The yard at Hexworthy will be used as a "permanent way" (track) maintenance yard, and will have a grounded shipping container. These are often placed on timbers, so I made up some from plasticard, along with a rudimentary ramp up to the doors, and stuck them down before surfacing the yard.
Monday, 19 April 2021
Bases and surfacing
I also added bases for a phone box - which I thought would add interest and look plausible placed by the road entrance - and the heating oil tank. These were simply made from a little DAS clay.
At the back of the station building I added a pavement from a layer of thick card, cut to the shape of the building by drawing around it. I was going to just run the tarmac up to the back of the building but this seems neater as it means the building doesn't have to be fixed down (yet), it is a tight fit in, and allows easier access to the narrow space behind. It is made simply to represent concrete, mainly as it won't really be seen so no point in putting in a lot of effort!
All the roadways, platform and yard areas are textured with fine sand. I use play sand as sold for children's play pits, having kept a couple of jars when my kids grew out of theirs, though a large bag is very cheap. It is fine enough to be a good representation of gravel or tarmac. First I put down an even layer of PVA glue, which is slightly diluted (about 3:1 with water), and no need for washing up liquid here.

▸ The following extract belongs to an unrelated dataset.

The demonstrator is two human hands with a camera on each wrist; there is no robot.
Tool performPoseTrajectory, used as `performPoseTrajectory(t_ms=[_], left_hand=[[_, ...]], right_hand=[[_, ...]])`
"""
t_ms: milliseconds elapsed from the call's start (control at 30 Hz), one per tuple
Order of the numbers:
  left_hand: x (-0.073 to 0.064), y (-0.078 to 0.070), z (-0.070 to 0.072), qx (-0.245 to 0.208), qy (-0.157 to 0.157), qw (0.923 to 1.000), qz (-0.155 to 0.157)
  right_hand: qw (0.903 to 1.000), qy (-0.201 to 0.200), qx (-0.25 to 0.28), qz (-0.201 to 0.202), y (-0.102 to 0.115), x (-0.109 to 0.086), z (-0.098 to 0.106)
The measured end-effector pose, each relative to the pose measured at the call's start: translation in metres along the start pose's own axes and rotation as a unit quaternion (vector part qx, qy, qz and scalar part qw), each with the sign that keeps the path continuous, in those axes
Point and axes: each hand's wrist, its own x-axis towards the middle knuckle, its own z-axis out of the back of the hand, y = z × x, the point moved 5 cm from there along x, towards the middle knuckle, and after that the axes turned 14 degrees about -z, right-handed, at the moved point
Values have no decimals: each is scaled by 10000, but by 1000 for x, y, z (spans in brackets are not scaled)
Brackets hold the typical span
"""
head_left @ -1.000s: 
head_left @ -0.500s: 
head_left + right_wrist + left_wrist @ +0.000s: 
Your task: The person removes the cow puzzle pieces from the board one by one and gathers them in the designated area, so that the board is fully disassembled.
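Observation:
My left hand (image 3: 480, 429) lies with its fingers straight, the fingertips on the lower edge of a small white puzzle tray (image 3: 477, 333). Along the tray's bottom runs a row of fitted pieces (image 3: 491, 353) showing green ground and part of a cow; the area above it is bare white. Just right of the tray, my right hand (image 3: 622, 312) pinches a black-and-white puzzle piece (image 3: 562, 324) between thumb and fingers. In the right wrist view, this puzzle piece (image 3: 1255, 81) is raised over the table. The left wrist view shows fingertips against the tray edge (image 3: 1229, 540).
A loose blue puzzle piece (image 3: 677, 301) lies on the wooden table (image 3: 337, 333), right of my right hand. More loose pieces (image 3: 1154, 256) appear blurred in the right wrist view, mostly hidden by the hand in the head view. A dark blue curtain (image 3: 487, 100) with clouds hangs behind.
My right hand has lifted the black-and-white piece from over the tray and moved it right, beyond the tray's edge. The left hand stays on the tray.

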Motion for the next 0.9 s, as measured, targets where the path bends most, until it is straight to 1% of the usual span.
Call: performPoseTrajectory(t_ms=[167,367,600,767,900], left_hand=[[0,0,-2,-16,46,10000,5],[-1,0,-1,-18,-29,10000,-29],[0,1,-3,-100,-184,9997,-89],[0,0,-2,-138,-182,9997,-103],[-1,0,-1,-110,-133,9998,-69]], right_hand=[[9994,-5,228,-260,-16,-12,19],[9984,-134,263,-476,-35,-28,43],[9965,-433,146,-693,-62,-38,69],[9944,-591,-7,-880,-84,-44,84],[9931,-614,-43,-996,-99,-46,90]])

I use an old tea strainer which helps scatter the sand evenly and stops any oversize particles. Sand is added a little at a time by tapping a teaspoon onto the strainer. This gives an even finish, but I have found it best to let it dry fully and vacuum off excess before checking, and not be tempted to add more glue/sand as this gives an uneven finish. If necessary a second application can be made later, although this is rarely needed.
I've used the sand for the yard at the front, the platform surfaces away from the paved area, and the road/yard at the rear. Although they look the same now, they will be given different finishes in painting.